February 16, 2010

A STAR HOP IN ORION




1. Betelgeuse
2. NGC 2169
3. Zeta Orionis
4. Sigma Orionis
5. NGC 1981
6. NGC 2377
7. M43
8. M42
9. Iota Orionis

Orion stands well in the sky after evening twilight. There are many favorite objects for the amateur astronomers including The Great Orion Nebula (M42).
I decided to star hop in this constellation on the night of 13th February 2010. I used my 8-inch f/6.5 Newtonian Reflecting Telescope operating at 32.5x, 76x and 162.5x magnifications.
1. Betelgeuse: Our starting point is Betelgeuse or Alpha-Orionis and is located 640 light-years away from us. Betelgeuse is a semi regular star and second brightest in the constellation Orion. Betelgeuse is a Red Supergiant and one of the largest and most luminous stars known. For comparison if the star were at the center of our Solar System then its surface might extend out to between the orbits of Mars and Jupiter. In my 8-inch reflector at 76x, the star looks brilliant orange.
2. NGC 2169: This is the 6th magnitude Open Cluster lies some 7 degrees N-NE of Betelgeuse between the stars Xi and Nu Orionis. This cluster is also known as the “37 Cluster” because its shape. Through my 8-inch at 32.5x, I can see 11 stars in the cluster which makes the shape like the number 37. At 76x, I can count 12 stars.
3. Zeta Orionis: Like other Belt Stars, Zeta is a 2nd magnitude blue-white star located about 1500 light-years away. In the 8-inch, Zeta is a blaze of cold white light. This star is also known as Alnitak.
4. Sigma Orionis:


Sigma is a dazzling quintuple star with a fainter triple in the same view. The brightest component is Sigma AB, itself a pair separated by only 0.2” and very hard to resolve in amateur telescopes. My telescope working at 76x shows me the component C. The component D was very hard to resolve at this time however I
have observed it a couple of times away from the city lights.
Struve 761 is a triple star system viewed in the same field of view along with Sigma Orionis. My telescope shows all the three components A, B and C at 32.5x.

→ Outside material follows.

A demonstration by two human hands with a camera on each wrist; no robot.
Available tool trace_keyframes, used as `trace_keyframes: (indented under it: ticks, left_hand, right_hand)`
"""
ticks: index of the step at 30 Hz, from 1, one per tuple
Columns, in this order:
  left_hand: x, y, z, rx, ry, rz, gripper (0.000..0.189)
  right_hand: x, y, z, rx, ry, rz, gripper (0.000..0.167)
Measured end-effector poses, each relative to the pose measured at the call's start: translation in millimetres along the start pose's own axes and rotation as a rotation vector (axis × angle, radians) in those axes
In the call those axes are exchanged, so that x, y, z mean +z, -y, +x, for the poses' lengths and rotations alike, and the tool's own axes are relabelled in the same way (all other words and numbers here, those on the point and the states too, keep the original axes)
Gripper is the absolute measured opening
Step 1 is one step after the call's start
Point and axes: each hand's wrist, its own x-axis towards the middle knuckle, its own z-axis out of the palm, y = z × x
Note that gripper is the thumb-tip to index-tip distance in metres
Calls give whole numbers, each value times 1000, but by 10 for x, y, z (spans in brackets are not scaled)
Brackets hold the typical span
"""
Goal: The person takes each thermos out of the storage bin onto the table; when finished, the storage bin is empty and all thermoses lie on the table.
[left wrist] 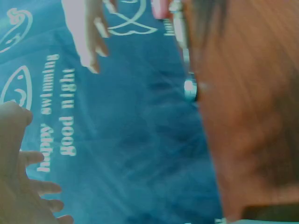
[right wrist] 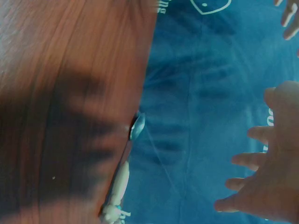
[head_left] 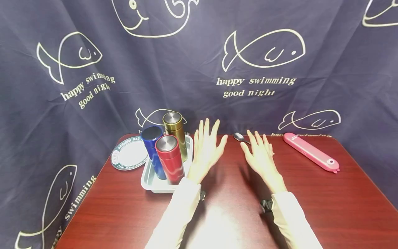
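My left hand [head_left: 205, 150] hovers over the table with its fingers straight and spread, just right of the tray, holding nothing. Fingers extended as well, my right hand [head_left: 262, 157] is raised above the table at right of centre, also without anything in it. Nearest to the right hand lies a metal spoon [head_left: 238, 137] at the table's back edge; the hand hides most of its handle in the head view. The right wrist view shows the spoon's bowl [right wrist: 138, 126] and a pale, thick handle [right wrist: 121, 182].
A pale tray [head_left: 157, 189] at left holds a blue flask [head_left: 152, 148], a red flask [head_left: 171, 164] and a gold flask [head_left: 178, 136], all upright. Left of it lies a white plate [head_left: 130, 154] with a patterned rim. A pink case [head_left: 311, 152] lies at right. Behind hangs a dark curtain [head_left: 192, 69].
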Motion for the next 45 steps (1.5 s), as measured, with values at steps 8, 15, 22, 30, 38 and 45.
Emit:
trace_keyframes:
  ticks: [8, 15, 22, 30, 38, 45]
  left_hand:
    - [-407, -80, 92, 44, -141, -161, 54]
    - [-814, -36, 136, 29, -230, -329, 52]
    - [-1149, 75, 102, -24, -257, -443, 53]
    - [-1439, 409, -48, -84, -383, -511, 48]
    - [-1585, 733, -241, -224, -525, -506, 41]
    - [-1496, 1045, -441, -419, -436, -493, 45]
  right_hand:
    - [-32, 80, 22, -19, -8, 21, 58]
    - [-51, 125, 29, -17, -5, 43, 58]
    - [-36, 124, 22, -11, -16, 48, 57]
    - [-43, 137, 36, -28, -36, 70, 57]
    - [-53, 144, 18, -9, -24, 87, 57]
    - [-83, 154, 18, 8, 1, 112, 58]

5. NGC 1981: A very fine, big and loose Open Cluster at the top of Orion’s Sword. The cluster fits well in my scope’s field at 76x. The most eye-catching feature is the three 6.5 magnitude stars. The top most star of these three is a double but I couldn’t see it at this time. The companion is an 8.3rd magnitude star.
6. NGC 1977: NGC 1977 is an open cluster surrounded by two diffuse nebulas NGC 1973 and NGC 1975. You will need an O III filter and a dark sky to have a glimpse of these nebulae.
7. M43: A small patch surrounded of Nu Orionis star. This nebula is also known as the Comma Nebula.
8. M42, The Great Orion Nebula: This is the most famous emission nebula in the sky and the most favorite site for almost any telescope user. In my 8-inch scope at 32.5x, the nebula looks great much like photographs, showing two bright, outstretched arms, tulip-like enclosure. In the middle of the nebula is the quadruple star Theta 1 Orionis. A landmark feature here is the intrusion of a dark nebula that extends from the east almost to the Trapezium. This feature is also known as the Fish Mouth.
The Trapezium is the group of bright multiple stars seem to have blown a hollow for itself deep inside the nebula, and we are looking down into this hole as if into the much of a bright green cave. The brightest star in the Trapezium is Theta C. To its northwest and northeast are A and D. This time through my 8-inch reflector at 162.5x, I could see only four main stars of the Trapezium, A, B, C and D. No E and F were visible because of moderate sky conditions.



9. Iota Orionis: Iota Orionis is a dazzling star at the bottom of M42. The star is also known as Nair Al Saif. Through my telescope at 76x, I can see its companion which shines at magnitude 7.7. The companion is at 11” from Iota.